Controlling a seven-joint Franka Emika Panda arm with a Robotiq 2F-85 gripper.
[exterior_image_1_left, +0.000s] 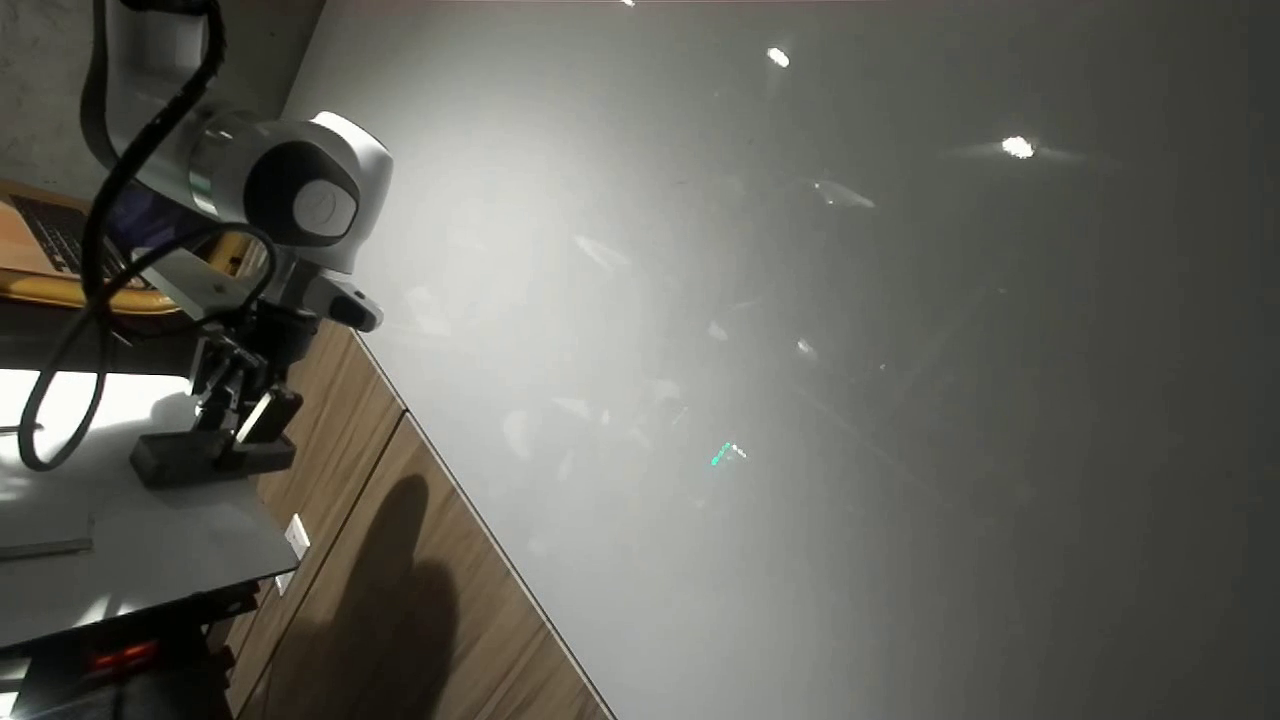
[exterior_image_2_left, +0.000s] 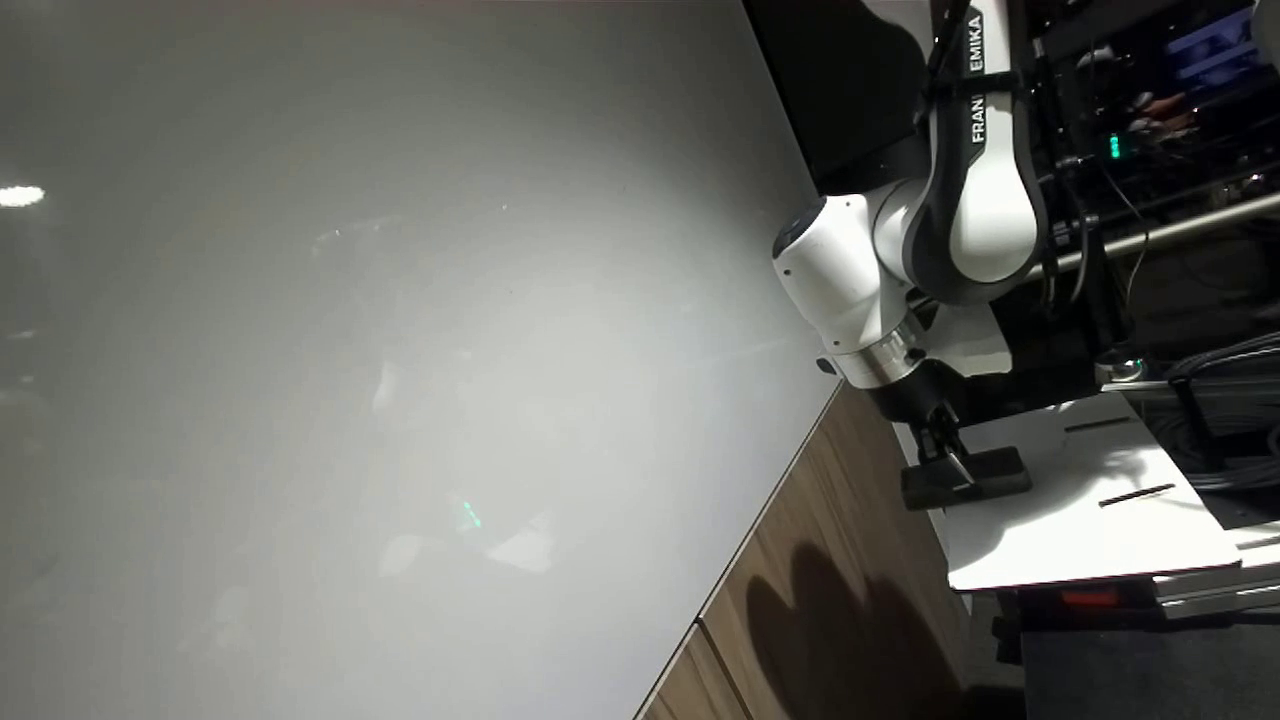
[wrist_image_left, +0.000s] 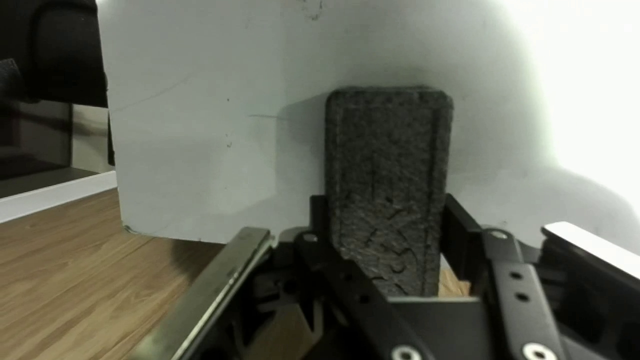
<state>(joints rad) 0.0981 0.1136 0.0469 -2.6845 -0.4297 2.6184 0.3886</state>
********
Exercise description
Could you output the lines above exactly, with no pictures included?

Result of the task
Controlling a seven-joint Franka Emika Panda arm with a Robotiq 2F-85 gripper.
[exterior_image_1_left, +0.000s] 
[exterior_image_2_left, +0.000s] 
[wrist_image_left, +0.000s] 
<state>(joints rad) 0.0981 0.1136 0.0469 -2.6845 -0.4297 2.6184 0.3886</state>

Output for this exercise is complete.